Как‑то неожиданно страшная ночь закончилась, наступило утро. В свете зарождающегося дня сквер напоминал деревенское поле, на котором вдосталь порылись кабаны. Кругом были кучи земли, прелых листьев, какого‑то строительного мусора.

– Здравствуйте, Жуковский, вы нас спасли от верной смерти, – я обернулся, но пса не увидел, а дальнейший ход событий окончательно отвлек мое внимание.

– Служивый, огоньку не найдется? А то я где‑то обронил свой «золотой дюпон», – Подхалюзин был сама вальяжность, хотя и продолжал тяжело дышать.

Жуковский вынул из кармана пачку солдатских сигарет, мы достали сигары – закурили.
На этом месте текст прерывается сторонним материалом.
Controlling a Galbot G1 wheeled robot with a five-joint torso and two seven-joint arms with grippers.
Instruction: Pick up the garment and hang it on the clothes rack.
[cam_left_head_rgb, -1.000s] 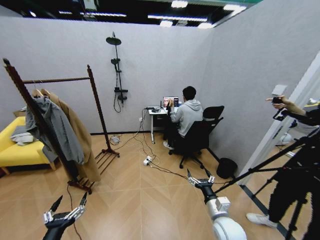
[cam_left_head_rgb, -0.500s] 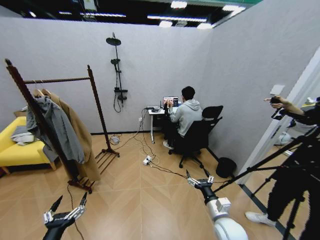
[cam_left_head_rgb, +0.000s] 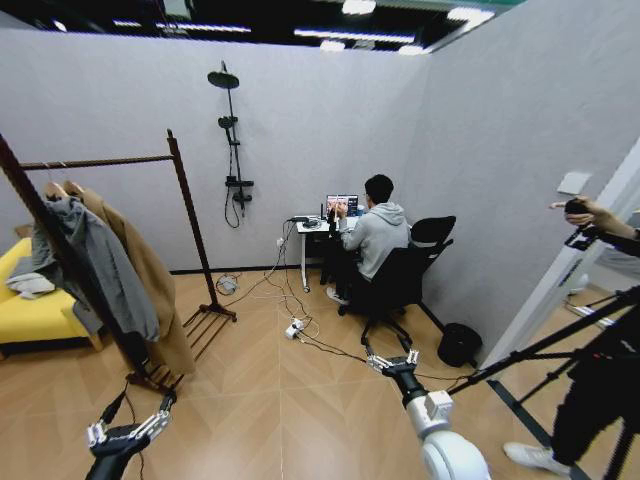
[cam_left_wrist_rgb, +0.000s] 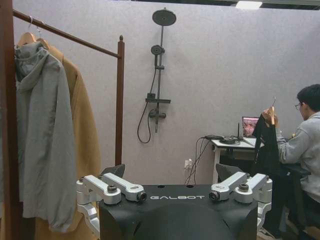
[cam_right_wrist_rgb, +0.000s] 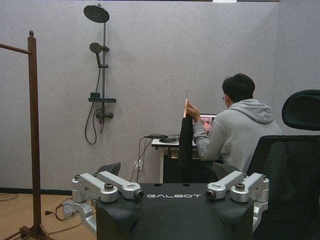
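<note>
Seated person holds the garment (cam_right_wrist_rgb: 185, 135) up by its hanger, clothes rack (cam_left_head_rgb: 176, 205) well apart, left gripper (cam_left_head_rgb: 130, 418) and right gripper (cam_left_head_rgb: 391, 360) low — fingers apart, empty.

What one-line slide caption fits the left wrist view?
Open left gripper faces the clothes rack while a seated person holds up the garment by the desk.

The clothes rack (cam_left_head_rgb: 178, 220) stands at the left, with a hooded jacket (cam_left_head_rgb: 95, 262) and a long coat (cam_left_head_rgb: 150, 285) hanging from its rail and a sofa (cam_left_head_rgb: 35, 315) behind it. Ahead by the back wall, a seated person (cam_left_head_rgb: 380, 235) holds up the garment (cam_right_wrist_rgb: 186, 140) before the surface (cam_left_head_rgb: 312, 226). The left pincer (cam_left_head_rgb: 130, 428) and right pincer (cam_left_head_rgb: 392, 360) sit low in front, well apart.
</note>
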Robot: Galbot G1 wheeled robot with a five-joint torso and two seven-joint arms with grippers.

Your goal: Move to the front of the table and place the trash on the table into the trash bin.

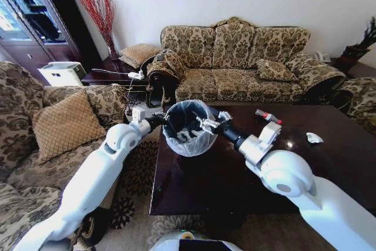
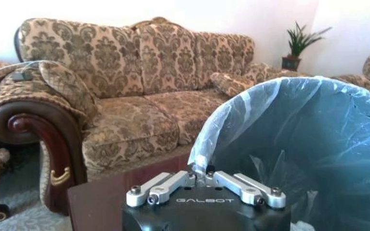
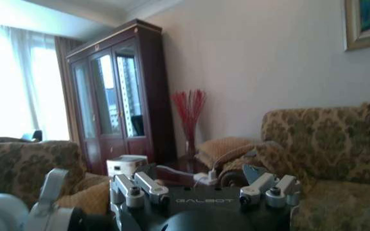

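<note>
The trash bin, black with a bluish-white bag over its rim, is at the far left corner of the dark table. My left gripper holds the rim from the left. In the left wrist view the left gripper is pinched shut on the bag edge of the trash bin. My right gripper hovers over the bin's mouth. In the right wrist view the right gripper stands open and holds nothing. Trash lies on the table: a clear bottle with a red label and a white paper wad. Something pale lies inside the bin.
A patterned sofa runs behind the table, and another sofa with a tan cushion stands to the left. A side table with a power strip is at the back left. A patterned rug lies left of the table.
</note>
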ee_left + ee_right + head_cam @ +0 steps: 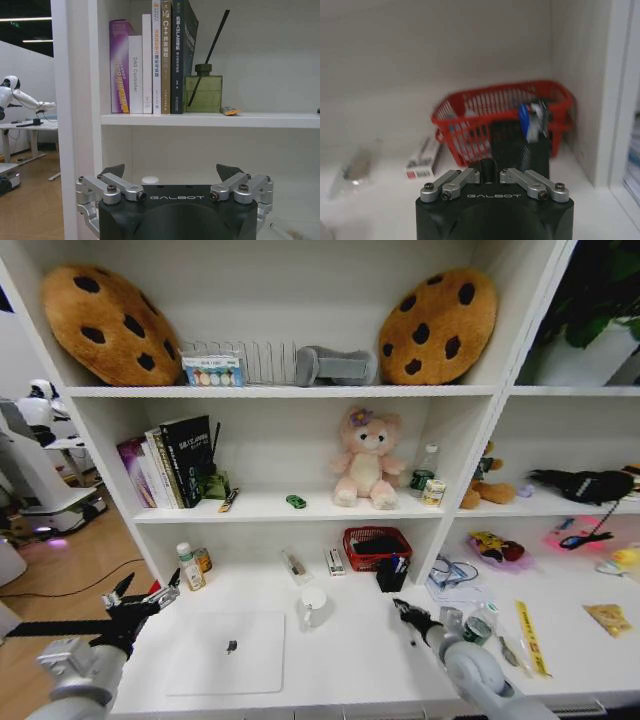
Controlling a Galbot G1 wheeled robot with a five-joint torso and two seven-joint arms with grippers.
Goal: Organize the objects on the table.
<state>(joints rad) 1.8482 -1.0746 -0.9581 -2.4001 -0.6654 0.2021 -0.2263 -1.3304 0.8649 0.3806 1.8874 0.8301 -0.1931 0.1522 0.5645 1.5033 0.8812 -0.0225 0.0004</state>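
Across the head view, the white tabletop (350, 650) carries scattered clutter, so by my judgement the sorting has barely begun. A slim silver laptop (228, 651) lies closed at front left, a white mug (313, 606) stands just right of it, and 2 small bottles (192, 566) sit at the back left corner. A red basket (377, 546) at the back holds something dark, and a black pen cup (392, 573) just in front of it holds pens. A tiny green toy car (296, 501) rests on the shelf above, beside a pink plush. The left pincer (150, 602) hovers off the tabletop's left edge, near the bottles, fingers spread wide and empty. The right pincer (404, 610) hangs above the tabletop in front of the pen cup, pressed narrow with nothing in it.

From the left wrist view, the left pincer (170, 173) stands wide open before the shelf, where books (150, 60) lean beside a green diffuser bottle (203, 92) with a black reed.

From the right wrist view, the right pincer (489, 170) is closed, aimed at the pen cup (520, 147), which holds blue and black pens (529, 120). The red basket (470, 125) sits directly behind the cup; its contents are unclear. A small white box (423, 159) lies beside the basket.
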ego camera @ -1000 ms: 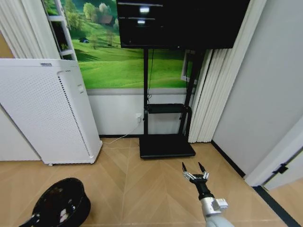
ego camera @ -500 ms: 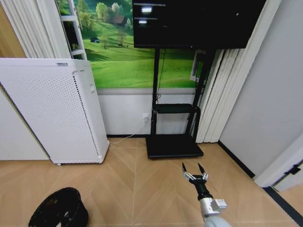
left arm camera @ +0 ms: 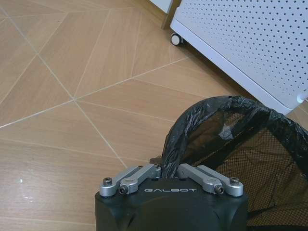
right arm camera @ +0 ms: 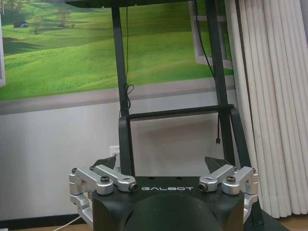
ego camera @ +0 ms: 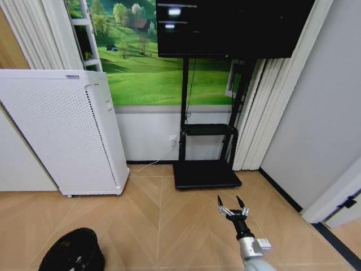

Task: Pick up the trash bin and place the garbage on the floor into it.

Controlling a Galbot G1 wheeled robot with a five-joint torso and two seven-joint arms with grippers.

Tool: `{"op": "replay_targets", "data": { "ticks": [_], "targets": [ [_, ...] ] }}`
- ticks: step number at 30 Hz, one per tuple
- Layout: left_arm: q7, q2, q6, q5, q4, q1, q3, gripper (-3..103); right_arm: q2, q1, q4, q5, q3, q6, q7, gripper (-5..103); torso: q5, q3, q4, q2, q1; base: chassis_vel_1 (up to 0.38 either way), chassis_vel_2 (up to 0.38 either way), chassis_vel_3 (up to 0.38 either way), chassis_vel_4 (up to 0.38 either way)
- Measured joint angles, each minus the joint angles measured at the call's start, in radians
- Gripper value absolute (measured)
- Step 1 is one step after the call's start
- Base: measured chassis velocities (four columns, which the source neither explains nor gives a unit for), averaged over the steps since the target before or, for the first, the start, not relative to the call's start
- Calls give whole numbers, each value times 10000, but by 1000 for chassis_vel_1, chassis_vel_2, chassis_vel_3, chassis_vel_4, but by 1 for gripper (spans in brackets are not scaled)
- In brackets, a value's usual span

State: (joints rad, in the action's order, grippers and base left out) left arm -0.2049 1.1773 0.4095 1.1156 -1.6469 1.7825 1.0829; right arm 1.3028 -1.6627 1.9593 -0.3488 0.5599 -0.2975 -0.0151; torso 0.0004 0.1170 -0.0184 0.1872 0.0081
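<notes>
Your left gripper point(left arm camera: 169, 174) is clenching its fingers point(left arm camera: 139, 175) on the rim of the trash bin point(left arm camera: 240, 144), pinching the black liner where it folds over the edge, as the left wrist view shows. The bin is hanging tilted from that grasp, its mesh wall and dark inside opening away from the gripper, with the wooden floor point(left arm camera: 72, 96) beneath it and the white air purifier point(left arm camera: 250, 43) on its castors close behind.

In the head view you are seeing the trash bin point(ego camera: 73, 251) low at your left, over the floor in front of the air purifier point(ego camera: 62, 130). What is lying inside it is too dark to make out.

Your right gripper point(ego camera: 233, 210) is reaching forward at the right with its fingers point(ego camera: 220, 202) released and spread, grasping nothing. It is pointing toward the black TV stand point(ego camera: 206, 164) and the curtain point(ego camera: 254, 113).

As for progress, you are judging this fairly: the first part looks done, since the bin is in your left gripper's grip. The second part is not confirmable. No bottle or red-and-white pieces are lying on the stretch of floor these views cover, so either the garbage is elsewhere in the room or it is already inside the bin; you cannot tell which from here.
</notes>
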Motion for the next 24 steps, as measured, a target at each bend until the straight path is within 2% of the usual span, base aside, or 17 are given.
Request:
{"op": "replay_targets", "data": {
  "ticks": [7, 10, 11, 12, 14, 16, 17, 18, 19, 20, 21, 23, 24],
  "targets": [
    [-247, 144, 21, -79, -91, -161, -431, 4, 226, -333, 6, 390, -51, -122, 47, 100, -2, 0, 0, 1, 0, 0, 0, 0, 0],
    [-386, 158, 197, 15, -204, -107, -439, 1, 234, -342, -20, 426, -55, -125, 28, 100, -4, 0, 0, 0, 0, 0, 0, 0, 0],
    [-670, 170, 404, 284, -352, -80, -355, 9, 191, -302, -65, 407, -70, -125, 19, 100, -6, 0, 1, 0, 0, 0, 0, 0, 0],
    [-670, 170, 404, 284, -352, -80, -355, 9, 191, -302, -65, 407, -70, -125, 19, 100, -6, 0, 1, 0, 0, 0, 0, 0, 0],
    [-838, 171, 560, 431, -609, 30, -88, 19, 27, -95, -167, 275, -77, -120, 13, 100, -5, 0, -1, -1, 0, 0, 0, 0, 0],
    [-914, 169, 640, 498, -744, 113, 28, 19, -31, 12, -215, 211, -77, -104, 1, 100, -3, 0, 0, -2, 0, 0, 0, 0, 0],
    [-1050, 170, 768, 626, -979, 260, 208, 30, -122, 224, -309, 60, -77, -49, -42, 100, -3, 0, 1, -1, 1, 0, 0, 0, 0],
    [-1099, 180, 809, 668, -1051, 306, 263, 30, -143, 282, -335, 21, -77, -30, -54, 100, -3, 0, 1, -2, 1, 0, 0, 0, 0],
    [-1220, 245, 862, 717, -1219, 386, 413, 36, -182, 394, -394, -56, -78, 17, -70, 100, -4, 0, 2, -1, 2, 0, 0, 0, 0],
    [-1220, 245, 862, 717, -1219, 386, 413, 36, -182, 394, -394, -56, -78, 17, -70, 100, -4, 0, 2, -1, 2, 0, 0, 0, 0],
    [-1475, 587, 858, 549, -1663, 391, 780, 41, -218, 532, -458, -143, -81, 133, -119, 100, -3, 0, 2, -1, 2, 0, 0, 0, 0],
    [-1583, 1073, 805, 40, -2409, 489, 1144, 52, -232, 589, -474, -321, -80, 357, -213, 100, -3, 0, 1, -1, 2, 0, 0, 0, 0],
    [-1583, 1073, 805, 40, -2409, 489, 1144, 52, -232, 589, -474, -321, -80, 357, -213, 100, -3, 0, 1, -1, 2, 0, 0, 0, 0]
  ]
}}
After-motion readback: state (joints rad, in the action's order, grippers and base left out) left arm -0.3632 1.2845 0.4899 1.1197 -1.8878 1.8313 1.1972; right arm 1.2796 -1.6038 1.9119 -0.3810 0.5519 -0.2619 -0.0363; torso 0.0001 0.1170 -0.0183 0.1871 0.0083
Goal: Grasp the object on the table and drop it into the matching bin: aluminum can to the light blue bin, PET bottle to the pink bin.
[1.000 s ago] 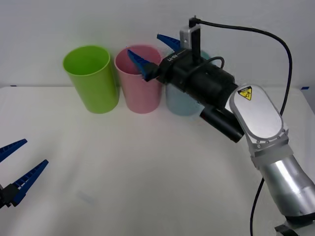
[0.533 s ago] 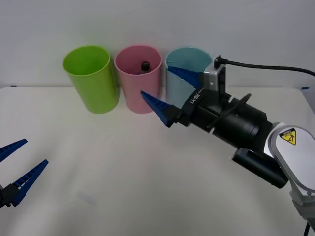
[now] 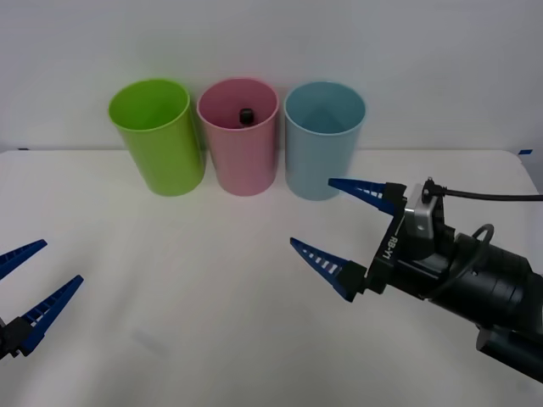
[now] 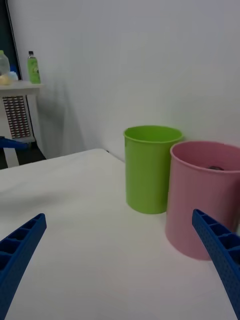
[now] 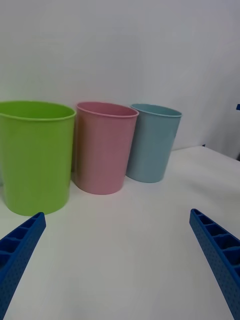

Как это все‑таки хорошо, что на свете есть такие люди, как Жуковский, – благодарно подумал я, – моя полиция меня бережет!

– Подхалюзин, встань лучше здесь, от тебя несет как из бочки! Как это вас, ребята, так угораздило? – поинтересовался Жуковский.

– Не вопрос, если тебе не нравится благородная кислинка коньячного выхлопа, – Георгий гордо выпятил свой живот и неспешно переместился на место, указанное капитаном.

Волна жгучего стыда накрыла меня с головой. Два уважаемых доктора, среди ночи в сквере. И этот запах! Я с содроганием вспоминал подробности прошедшей ночи – бегство, драка. На душе стало муторно и противно.

– Я вначале подумал, что клошары из‑за сивухи дерутся, а затем вижу – это господа доктора диспансеризацию затеяли! – и капитан громко засмеялся.

– Нет, мы им клизмы решили ставить, с гвоздями! – присоединился к нему Подхалюзин.

– Жуковский, мы, между прочим, раскрыли страшную тайну! – неожиданно обиженным голосом произнес я.

– Да ну! Уж не тайну ли вакцинации русалок на Горсткином мосту? – продолжал скалиться полицейский.

«Неужели и это знает?» – тревожно подумал я. Вот ведь проныра какой! Что означает его вопрос? Вот тебе и сходили за хлебушком! Я чувствовал, что тревога все сильнее овладевает мной.

– Жуковский, я серьезно говорю! Мы с Георгием своими глазами видели, как Американский мост задавил фуру! – я победоносно взглянул в глаза капитану.

– Экое открытие, так вы по этому поводу так назюзюкались? – он явно не желал останавливаться.